Two lines below mark the span: the one containing "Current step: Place" and the one containing "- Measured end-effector". Set down both, plus every line between, exactly as they stand, and nothing else.

### Given information
= Beginning of Section =
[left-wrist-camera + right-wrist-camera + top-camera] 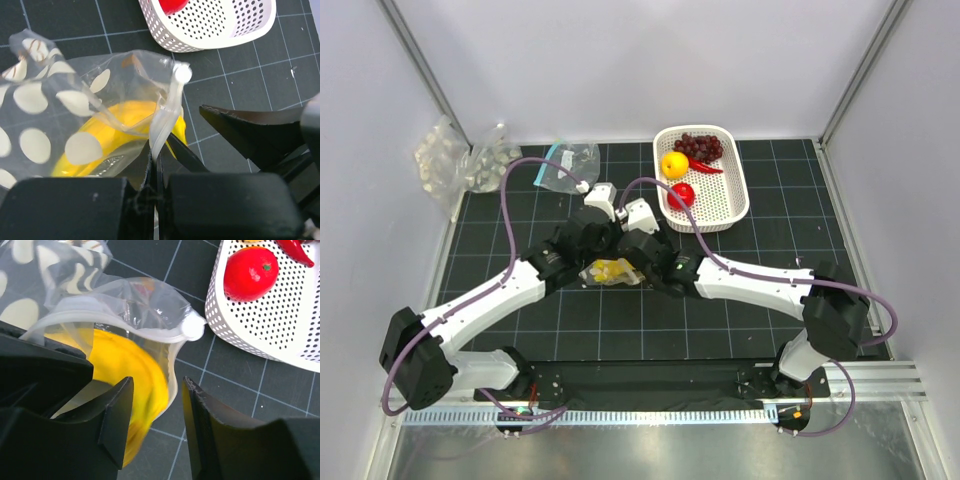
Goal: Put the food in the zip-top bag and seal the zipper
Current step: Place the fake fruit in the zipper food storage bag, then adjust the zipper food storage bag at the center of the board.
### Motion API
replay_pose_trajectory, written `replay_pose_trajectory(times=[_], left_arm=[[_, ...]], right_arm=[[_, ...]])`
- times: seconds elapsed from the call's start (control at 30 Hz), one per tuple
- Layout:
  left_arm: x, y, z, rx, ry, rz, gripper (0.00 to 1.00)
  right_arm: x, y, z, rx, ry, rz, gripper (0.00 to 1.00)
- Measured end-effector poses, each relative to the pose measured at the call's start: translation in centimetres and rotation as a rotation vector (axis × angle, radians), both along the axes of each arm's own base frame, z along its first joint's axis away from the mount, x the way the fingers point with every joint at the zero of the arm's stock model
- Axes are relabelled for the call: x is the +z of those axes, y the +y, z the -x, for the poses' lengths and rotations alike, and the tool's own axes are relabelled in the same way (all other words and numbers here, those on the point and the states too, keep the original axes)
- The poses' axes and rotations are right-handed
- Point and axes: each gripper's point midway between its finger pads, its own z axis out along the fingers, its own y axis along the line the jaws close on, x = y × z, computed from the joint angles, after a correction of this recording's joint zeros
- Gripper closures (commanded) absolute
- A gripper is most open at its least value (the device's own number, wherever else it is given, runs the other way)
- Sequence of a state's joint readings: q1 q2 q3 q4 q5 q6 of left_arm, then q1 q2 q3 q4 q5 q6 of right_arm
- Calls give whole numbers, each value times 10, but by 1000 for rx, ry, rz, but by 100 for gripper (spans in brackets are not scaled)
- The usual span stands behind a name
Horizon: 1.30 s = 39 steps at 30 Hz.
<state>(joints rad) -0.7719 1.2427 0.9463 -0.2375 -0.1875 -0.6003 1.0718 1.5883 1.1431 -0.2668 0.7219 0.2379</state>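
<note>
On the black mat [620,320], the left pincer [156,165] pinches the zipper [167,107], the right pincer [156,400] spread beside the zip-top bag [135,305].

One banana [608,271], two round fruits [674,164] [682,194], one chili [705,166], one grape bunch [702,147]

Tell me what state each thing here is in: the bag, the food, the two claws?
Bag: mouth open, not sealed.
Zipper: unpressed, pinched at one spot.
Banana: inside the bag.
Red fruit: in the basket.
Yellow fruit: in the basket.
Chili: in the basket.
Grapes: in the basket.
Left gripper: shut on the zipper.
Right gripper: open, next to the bag.
</note>
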Motion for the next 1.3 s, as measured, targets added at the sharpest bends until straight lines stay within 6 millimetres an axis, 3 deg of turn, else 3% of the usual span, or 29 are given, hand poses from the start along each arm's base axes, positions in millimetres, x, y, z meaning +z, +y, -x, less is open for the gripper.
replay_pose_trajectory(times=[0.37,0.73,1.0,1.3], left_arm=[[13,27,-11,83,-7,52,100],[9,35,-11,132,29,63,100],[8,51,-17,218,27,55,100],[2,56,-21,262,45,56,100]], right_arm=[[1,18,13,87,12,-14,44],[-3,23,19,104,58,-63,34],[-14,31,24,70,111,-127,34],[-16,35,25,28,106,-200,38]])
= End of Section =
### Result below
Current step: Place the fake fruit in the zipper food storage bag, then adjust the zipper food storage bag at the center of the board.
### Motion API
replay_pose_trajectory, written `replay_pose_trajectory(times=[_], left_arm=[[_, ...]], right_arm=[[_, ...]])`
- times: seconds elapsed from the call's start (control at 30 Hz), one per tuple
- Layout:
  left_arm: x, y, z, rx, ry, rz, gripper (0.00 to 1.00)
  right_arm: x, y, z, rx, ry, rz, gripper (0.00 to 1.00)
- Measured end-effector poses, each relative to the pose measured at the call's start: translation in centimetres and rotation as a rotation vector (axis × angle, radians), both along the axes of each arm's own base frame, z along its first joint's axis away from the mount, x the way the fingers point with every joint at the zero of the arm's stock model

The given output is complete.